Answer: Smartphones, laptops, and tablets allow staff to access work anywhere and at any time. However, despite this convenience, lost and stolen devices accounted for a significant number of breach cases over the last few years across the healthcare industry, exposing millions of people’s ePHI.

Large-scale medical systems now utilize mobile device management (MDM) software and governance to protect assets and residents. Certified EHR Technology (CEHRT) vendors offer additional coverage of mobile devices with applications to help providers combat this common issue, too. The HHs office for Civil Rights (OCR) and the HHs office of the national Coordinator for Health information technology (ONC) also provide advice and insight on how to implement compliant MDM programs.

Question 4: The facility where you cut your teeth on MDS is closing, and you move to a new facility in a different state with new administrators and staff. When your old boss closes the facility, an administrator throws the old software, hardware, and paper files into the dumpster since you won’t need the materials or the data anymore. What’s wrong with this scenario?

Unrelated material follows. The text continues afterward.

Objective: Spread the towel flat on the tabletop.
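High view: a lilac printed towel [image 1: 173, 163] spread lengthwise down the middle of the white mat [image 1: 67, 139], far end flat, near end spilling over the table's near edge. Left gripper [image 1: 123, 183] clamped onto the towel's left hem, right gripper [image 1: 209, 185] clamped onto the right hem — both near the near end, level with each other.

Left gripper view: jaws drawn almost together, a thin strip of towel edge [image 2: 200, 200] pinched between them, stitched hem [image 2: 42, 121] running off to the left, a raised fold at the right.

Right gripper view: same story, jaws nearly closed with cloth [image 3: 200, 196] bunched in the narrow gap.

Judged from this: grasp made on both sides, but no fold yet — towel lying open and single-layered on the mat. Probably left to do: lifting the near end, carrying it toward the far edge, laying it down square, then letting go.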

Answer: Everything! The feds have specific instructions for how PHI and ePHI should be disposed of, whether a healthcare facility is open or closed. In fact, OCR advises covered entities (CEs) strictly follow risk management protocols when dealing with information after a business goes under.

Some of its suggestions include:

• Shred, burn, pulp, or pulverize records that contain PHI, ensuring that the information is thoroughly indecipherable and destroyed.
• Clear, destroy, wipe, overwrite, purge, and destroy any electronic media that contains ePHI.

See the OCR’s PHI and ePHI disposal advice at  www.hhs.gov/hipaa/for-professionals/faq/575/what-does-hipaa-require-of-covered-entities-when-they-dispose-information/index.html?language=en.

Warning: “Failing to implement reasonable safeguards to protect PHI in connection with disposal could result in impermissible disclosures of PHI,” reminds OCR guidance. “Further, covered entities must ensure that their workforce members receive training on and follow the disposal policies and procedures of the covered entity, as necessary and appropriate for each workforce member.”

Question 5: Mr. Duncan abruptly departs your practice after 20 years on staff working on the MDS. During a routine systems check, your IT manager notices remote log-in access and irregularities. What may have occurred?

Answer: In this example, there’s a possibility that Mr. Duncan illegally accessed the network for nefarious reasons for things as varied as stealing facility secrets to the theft of residents’ ePHI. Small organizations are often too trusting while big healthcare groups may be too busy to notice the comings and goings of employees. And because so much of an organization’s information is stored on its network servers, they are a liability and ripe for cyberattacks.

“Network servers are great targets for hackers because they can count on stealing a lot of information at one time from a server, while there might only be a subset of that information on a laptop, and only be a few records in an email,” explains Jen Stone, MSCIS, CISSP, QSA, a security analyst with Security Metrics in Orem, Utah.

This kind of entry into a facility’s records allows cyber thugs to wreak all kinds of havoc. “If a hacker can gain access to an organization’s network, they can make their way to a network server and export the data stored there — or a copy of the data — to a server outside the organization’s network, and under the hacker’s control,” Stone warns.

Tip: Though healthcare remains a focus point for hackers, practices can use their risk assessments to look at network server issues. There are perennial problems to look for, Stone suggests. “Network vulnerabilities I see regularly include unpatched systems, shared account credentials, remote access to ePHI that only requires a username and password (no multifactor authentication), and insufficient malware protection.”